● **GOAL OF THE EXERCISE**
Only the lines from the top of the material through the line containing "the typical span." should be restated, each one exactly.

========

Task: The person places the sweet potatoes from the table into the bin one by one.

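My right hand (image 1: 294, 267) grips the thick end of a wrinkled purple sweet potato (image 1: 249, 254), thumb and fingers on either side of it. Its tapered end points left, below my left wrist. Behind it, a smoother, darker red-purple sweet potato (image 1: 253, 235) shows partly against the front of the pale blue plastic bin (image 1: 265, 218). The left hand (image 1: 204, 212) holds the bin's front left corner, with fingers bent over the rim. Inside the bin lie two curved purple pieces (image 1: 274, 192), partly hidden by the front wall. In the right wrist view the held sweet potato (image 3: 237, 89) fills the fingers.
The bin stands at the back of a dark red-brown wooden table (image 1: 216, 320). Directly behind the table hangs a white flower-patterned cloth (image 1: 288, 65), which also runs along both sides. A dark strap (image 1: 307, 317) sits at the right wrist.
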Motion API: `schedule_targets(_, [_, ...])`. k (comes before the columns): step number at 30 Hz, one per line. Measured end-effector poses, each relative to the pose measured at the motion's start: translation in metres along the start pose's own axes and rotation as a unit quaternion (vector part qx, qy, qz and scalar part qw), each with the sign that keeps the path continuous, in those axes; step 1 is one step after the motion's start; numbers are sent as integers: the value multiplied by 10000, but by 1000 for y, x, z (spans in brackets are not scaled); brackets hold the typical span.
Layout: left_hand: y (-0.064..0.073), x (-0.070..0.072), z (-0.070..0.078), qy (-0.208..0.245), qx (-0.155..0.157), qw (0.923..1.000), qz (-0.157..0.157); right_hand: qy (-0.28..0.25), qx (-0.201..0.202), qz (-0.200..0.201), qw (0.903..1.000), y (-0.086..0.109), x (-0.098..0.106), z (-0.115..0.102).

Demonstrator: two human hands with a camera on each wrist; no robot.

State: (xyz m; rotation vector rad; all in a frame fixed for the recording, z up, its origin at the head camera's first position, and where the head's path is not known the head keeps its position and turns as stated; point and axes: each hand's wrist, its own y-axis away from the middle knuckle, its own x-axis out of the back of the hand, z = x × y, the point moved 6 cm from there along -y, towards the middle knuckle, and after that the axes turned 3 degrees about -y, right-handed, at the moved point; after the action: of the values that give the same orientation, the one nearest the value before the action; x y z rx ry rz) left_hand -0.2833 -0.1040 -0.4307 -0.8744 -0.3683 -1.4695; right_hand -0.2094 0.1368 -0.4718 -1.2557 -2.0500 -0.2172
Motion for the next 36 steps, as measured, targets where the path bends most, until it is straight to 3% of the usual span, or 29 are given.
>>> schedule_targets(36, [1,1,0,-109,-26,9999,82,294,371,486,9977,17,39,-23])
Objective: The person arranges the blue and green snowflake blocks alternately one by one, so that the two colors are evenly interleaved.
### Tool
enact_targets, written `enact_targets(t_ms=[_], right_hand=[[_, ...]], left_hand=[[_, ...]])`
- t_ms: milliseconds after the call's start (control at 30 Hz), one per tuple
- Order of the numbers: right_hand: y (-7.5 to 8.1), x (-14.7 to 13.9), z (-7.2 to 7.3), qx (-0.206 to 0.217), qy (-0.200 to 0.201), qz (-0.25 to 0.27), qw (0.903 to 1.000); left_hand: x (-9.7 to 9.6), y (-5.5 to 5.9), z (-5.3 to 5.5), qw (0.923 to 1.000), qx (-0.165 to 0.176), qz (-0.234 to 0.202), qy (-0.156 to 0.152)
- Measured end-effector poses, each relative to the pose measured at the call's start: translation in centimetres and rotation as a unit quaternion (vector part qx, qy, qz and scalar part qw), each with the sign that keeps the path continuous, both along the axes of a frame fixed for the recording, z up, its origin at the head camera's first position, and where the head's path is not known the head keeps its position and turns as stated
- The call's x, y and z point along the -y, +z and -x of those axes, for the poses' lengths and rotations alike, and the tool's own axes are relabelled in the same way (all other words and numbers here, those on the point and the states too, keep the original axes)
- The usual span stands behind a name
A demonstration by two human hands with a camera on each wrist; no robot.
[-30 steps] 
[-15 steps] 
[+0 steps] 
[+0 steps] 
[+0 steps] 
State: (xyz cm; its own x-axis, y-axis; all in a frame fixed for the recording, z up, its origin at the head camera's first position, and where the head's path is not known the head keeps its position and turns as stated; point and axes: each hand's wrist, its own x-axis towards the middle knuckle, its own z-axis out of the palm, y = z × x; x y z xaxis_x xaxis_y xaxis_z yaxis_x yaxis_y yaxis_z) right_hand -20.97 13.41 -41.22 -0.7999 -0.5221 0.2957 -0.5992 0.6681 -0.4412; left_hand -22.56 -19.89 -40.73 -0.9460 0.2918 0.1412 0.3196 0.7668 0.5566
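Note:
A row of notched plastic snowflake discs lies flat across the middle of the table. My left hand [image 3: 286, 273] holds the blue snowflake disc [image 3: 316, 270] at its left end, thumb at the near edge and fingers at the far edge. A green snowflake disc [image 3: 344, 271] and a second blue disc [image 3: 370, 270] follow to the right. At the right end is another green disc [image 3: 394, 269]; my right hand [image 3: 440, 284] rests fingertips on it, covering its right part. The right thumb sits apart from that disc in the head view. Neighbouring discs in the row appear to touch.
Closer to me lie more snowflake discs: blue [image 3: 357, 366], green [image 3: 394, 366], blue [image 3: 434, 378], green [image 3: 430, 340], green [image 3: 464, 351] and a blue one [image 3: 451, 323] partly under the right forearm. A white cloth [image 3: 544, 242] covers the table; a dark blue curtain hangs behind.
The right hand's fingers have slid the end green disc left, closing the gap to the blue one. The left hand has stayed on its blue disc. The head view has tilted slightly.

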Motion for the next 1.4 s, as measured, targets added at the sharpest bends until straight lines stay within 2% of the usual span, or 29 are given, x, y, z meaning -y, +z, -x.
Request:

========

● **RESPONSE**
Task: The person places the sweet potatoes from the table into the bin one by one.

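My right hand (image 1: 294, 267) grips the thick end of a wrinkled purple sweet potato (image 1: 249, 254), thumb and fingers on either side of it. Its tapered end points left, below my left wrist. Behind it, a smoother, darker red-purple sweet potato (image 1: 253, 235) shows partly against the front of the pale blue plastic bin (image 1: 265, 218). The left hand (image 1: 204, 212) holds the bin's front left corner, with fingers bent over the rim. Inside the bin lie two curved purple pieces (image 1: 274, 192), partly hidden by the front wall. In the right wrist view the held sweet potato (image 3: 237, 89) fills the fingers.
The bin stands at the back of a dark red-brown wooden table (image 1: 216, 320). Directly behind the table hangs a white flower-patterned cloth (image 1: 288, 65), which also runs along both sides. A dark strap (image 1: 307, 317) sits at the right wrist.
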Motion API: `schedule_targets(_, [_, ...])`. k (comes before the columns): step number at 30 Hz, one per line. Measured end-effector poses, each relative to the pose measured at the motion's start: translation in metres along the start pose's own axes and rotation as a unit quaternion (vector part qx, qy, qz and scalar part qw), each with the sign that keeps the path continuous, in those axes; step 1 is one step after the motion's start; numbers are sent as integers: the value multiplied by 10000, but by 1000 for y, x, z (spans in brackets are not scaled); brackets hold the typical span.

Nothing else is required to finish the exercise.